YOUR TASK:
Lines from the start of the data through the line containing "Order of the" must be given again exactly. Leave the others out.
■ ■ ■ ■ ■ ■ ■
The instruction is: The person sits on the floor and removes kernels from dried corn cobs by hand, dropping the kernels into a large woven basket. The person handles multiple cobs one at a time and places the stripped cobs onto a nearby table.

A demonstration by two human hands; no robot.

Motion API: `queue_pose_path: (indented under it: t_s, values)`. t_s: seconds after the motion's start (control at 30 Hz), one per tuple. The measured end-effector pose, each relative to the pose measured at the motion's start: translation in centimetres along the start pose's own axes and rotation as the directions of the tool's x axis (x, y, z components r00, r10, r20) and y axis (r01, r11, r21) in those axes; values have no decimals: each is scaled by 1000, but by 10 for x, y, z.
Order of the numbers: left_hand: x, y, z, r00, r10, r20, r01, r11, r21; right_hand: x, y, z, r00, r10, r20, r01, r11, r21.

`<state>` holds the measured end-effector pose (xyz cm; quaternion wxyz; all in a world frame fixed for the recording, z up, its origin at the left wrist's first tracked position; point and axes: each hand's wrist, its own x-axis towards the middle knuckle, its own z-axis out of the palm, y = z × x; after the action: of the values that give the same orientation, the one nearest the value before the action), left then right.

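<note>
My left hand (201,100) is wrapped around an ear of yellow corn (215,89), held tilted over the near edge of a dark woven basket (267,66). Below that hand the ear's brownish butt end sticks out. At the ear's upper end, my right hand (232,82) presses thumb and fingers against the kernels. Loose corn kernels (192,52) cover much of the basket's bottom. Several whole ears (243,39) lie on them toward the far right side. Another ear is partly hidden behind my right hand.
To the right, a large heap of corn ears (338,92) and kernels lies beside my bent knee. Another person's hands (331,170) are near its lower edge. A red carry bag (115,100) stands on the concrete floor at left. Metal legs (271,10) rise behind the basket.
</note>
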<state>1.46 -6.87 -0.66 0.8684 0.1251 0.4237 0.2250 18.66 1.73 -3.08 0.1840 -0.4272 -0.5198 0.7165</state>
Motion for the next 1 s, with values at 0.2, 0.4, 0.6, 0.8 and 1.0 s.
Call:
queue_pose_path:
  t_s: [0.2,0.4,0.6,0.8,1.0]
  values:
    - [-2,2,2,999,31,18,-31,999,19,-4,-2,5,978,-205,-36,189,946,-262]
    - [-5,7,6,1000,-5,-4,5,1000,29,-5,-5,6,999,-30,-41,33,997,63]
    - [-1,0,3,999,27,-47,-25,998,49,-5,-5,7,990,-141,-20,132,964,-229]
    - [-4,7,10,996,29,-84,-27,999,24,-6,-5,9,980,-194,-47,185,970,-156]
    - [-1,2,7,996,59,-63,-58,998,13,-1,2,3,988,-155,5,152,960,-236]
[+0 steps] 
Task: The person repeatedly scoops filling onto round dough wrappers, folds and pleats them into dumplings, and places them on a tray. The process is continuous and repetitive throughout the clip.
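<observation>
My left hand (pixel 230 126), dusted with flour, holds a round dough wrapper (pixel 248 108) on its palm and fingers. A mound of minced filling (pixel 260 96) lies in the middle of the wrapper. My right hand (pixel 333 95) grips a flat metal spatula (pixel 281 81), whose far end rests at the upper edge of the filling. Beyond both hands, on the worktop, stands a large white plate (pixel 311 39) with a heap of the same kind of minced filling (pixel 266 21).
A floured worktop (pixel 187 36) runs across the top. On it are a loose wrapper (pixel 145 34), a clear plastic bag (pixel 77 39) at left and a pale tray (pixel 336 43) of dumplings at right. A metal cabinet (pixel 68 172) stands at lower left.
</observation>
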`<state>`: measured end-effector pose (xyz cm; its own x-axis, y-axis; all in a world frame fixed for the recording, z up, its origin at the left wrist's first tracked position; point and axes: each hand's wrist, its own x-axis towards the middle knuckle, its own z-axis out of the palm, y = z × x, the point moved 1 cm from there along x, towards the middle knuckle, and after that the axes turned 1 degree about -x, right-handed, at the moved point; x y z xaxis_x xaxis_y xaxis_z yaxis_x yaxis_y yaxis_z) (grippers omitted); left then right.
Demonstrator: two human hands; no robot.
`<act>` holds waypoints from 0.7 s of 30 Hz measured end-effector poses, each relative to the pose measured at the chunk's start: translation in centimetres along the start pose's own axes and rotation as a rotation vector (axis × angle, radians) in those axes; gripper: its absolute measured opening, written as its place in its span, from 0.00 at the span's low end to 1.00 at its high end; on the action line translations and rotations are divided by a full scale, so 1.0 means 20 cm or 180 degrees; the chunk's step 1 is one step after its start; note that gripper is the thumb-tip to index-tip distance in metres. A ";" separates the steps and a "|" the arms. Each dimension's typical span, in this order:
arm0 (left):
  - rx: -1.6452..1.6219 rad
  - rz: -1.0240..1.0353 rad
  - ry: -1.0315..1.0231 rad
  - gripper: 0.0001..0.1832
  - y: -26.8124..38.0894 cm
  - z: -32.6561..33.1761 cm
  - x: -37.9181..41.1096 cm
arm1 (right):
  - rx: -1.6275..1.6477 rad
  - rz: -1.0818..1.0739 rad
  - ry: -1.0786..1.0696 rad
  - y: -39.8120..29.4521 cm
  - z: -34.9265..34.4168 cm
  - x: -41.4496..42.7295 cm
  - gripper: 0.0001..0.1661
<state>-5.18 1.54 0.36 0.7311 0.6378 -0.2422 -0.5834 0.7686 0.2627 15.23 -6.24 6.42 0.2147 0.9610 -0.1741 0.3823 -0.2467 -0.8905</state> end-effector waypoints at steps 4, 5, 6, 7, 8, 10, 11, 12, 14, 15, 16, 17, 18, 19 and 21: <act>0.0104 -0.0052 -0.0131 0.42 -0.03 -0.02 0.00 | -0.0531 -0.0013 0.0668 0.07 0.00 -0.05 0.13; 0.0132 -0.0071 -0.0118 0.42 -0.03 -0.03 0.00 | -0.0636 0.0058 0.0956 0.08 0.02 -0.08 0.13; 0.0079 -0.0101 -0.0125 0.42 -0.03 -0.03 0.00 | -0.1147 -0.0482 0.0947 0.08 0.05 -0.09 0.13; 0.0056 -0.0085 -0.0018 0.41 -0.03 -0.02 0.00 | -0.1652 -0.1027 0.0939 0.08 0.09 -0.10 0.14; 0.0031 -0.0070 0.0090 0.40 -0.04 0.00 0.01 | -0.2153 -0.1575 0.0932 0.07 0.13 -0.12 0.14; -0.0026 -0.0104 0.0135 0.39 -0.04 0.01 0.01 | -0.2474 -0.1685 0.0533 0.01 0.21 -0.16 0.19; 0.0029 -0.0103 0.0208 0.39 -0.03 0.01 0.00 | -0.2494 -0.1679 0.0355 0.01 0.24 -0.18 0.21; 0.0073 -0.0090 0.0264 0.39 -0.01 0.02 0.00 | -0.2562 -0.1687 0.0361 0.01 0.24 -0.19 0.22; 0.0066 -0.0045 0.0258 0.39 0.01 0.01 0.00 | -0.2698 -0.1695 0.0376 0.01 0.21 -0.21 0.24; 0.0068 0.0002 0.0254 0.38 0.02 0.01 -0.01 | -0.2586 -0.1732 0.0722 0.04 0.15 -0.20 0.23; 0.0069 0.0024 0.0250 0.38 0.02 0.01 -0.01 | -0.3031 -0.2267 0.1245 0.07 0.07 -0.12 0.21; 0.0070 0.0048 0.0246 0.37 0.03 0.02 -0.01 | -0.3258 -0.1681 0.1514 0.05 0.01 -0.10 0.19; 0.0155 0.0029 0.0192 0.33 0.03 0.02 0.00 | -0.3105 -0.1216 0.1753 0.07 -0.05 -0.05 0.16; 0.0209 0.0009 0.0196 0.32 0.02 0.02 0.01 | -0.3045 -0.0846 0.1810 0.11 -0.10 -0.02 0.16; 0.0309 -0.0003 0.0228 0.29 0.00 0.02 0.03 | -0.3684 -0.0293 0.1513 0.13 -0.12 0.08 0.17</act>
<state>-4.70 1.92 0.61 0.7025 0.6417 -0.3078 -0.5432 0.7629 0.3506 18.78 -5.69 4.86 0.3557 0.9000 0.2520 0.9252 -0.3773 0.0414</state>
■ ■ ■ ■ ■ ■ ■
RESPONSE TO THE TASK:
The instruction is: The person sits on the floor and removes kernels from dried corn cobs by hand, dropping the kernels into a large woven basket. The person handles multiple cobs one at a time and places the stripped cobs onto a nearby table.

A demonstration by two human hands; no robot.

Motion API: `queue_pose_path: (indented under it: t_s, values)`. t_s: seconds after the motion's start (control at 30 Hz), one per tuple. The measured end-effector pose, each relative to the pose measured at the motion's start: translation in centimetres along the start pose's own axes and rotation as the directions of the tool's x axis (x, y, z components r00, r10, r20) and y axis (r01, r11, r21) in those axes; values have no decimals: each is scaled by 1000, but by 10 for x, y, z.
Order of the numbers: left_hand: x, y, z, r00, r10, r20, r01, r11, r21; right_hand: x, y, z, r00, r10, r20, r01, r11, r21.

There is no additional output for this exercise.